EXERCISE DESCRIPTION: Give again, word for word, every line below from the one that has "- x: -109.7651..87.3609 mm" through the one that has "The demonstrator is", both included, and no others.

-------- RECORDED INFORMATION --------

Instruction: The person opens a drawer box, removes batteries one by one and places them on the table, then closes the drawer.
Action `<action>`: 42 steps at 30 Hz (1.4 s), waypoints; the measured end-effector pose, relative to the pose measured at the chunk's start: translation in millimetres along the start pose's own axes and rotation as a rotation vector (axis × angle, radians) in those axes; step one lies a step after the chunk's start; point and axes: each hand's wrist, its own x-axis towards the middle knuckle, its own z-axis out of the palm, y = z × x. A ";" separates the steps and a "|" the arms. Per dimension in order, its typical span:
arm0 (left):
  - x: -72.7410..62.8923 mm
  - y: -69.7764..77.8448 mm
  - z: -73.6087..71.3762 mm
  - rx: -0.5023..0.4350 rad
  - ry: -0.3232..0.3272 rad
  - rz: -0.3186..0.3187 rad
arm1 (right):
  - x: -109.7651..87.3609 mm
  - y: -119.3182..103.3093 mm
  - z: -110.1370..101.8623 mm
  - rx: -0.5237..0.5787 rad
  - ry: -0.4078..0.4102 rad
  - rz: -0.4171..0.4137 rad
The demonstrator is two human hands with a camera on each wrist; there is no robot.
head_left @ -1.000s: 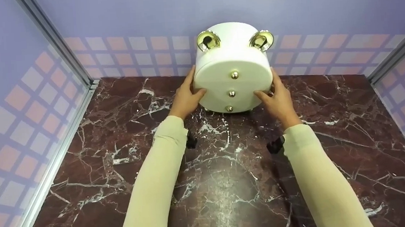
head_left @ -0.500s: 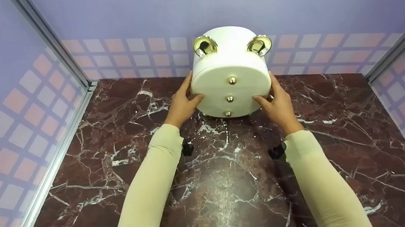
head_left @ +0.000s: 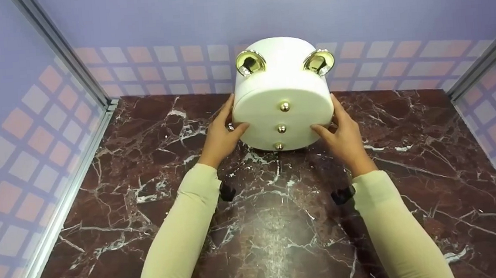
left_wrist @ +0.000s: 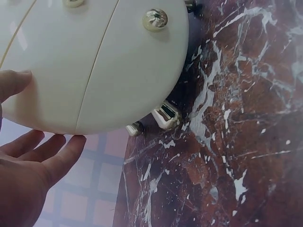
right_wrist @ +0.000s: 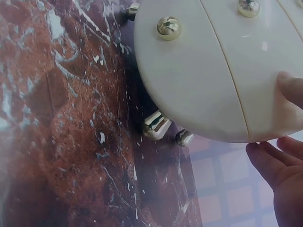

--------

EXPECTED OUTPUT:
  - x: -109.7651..87.3609 mm
  - y: -119.3182..103.3093 mm
  - z: -110.1370..101.8623 mm
  - rx: -0.5237..0.5787 rad
  - ry: -0.4078..0.4102 rad
  - rz: -0.4171..0.4137 rad
The demonstrator is two human hands with a camera on each wrist; there is no robot.

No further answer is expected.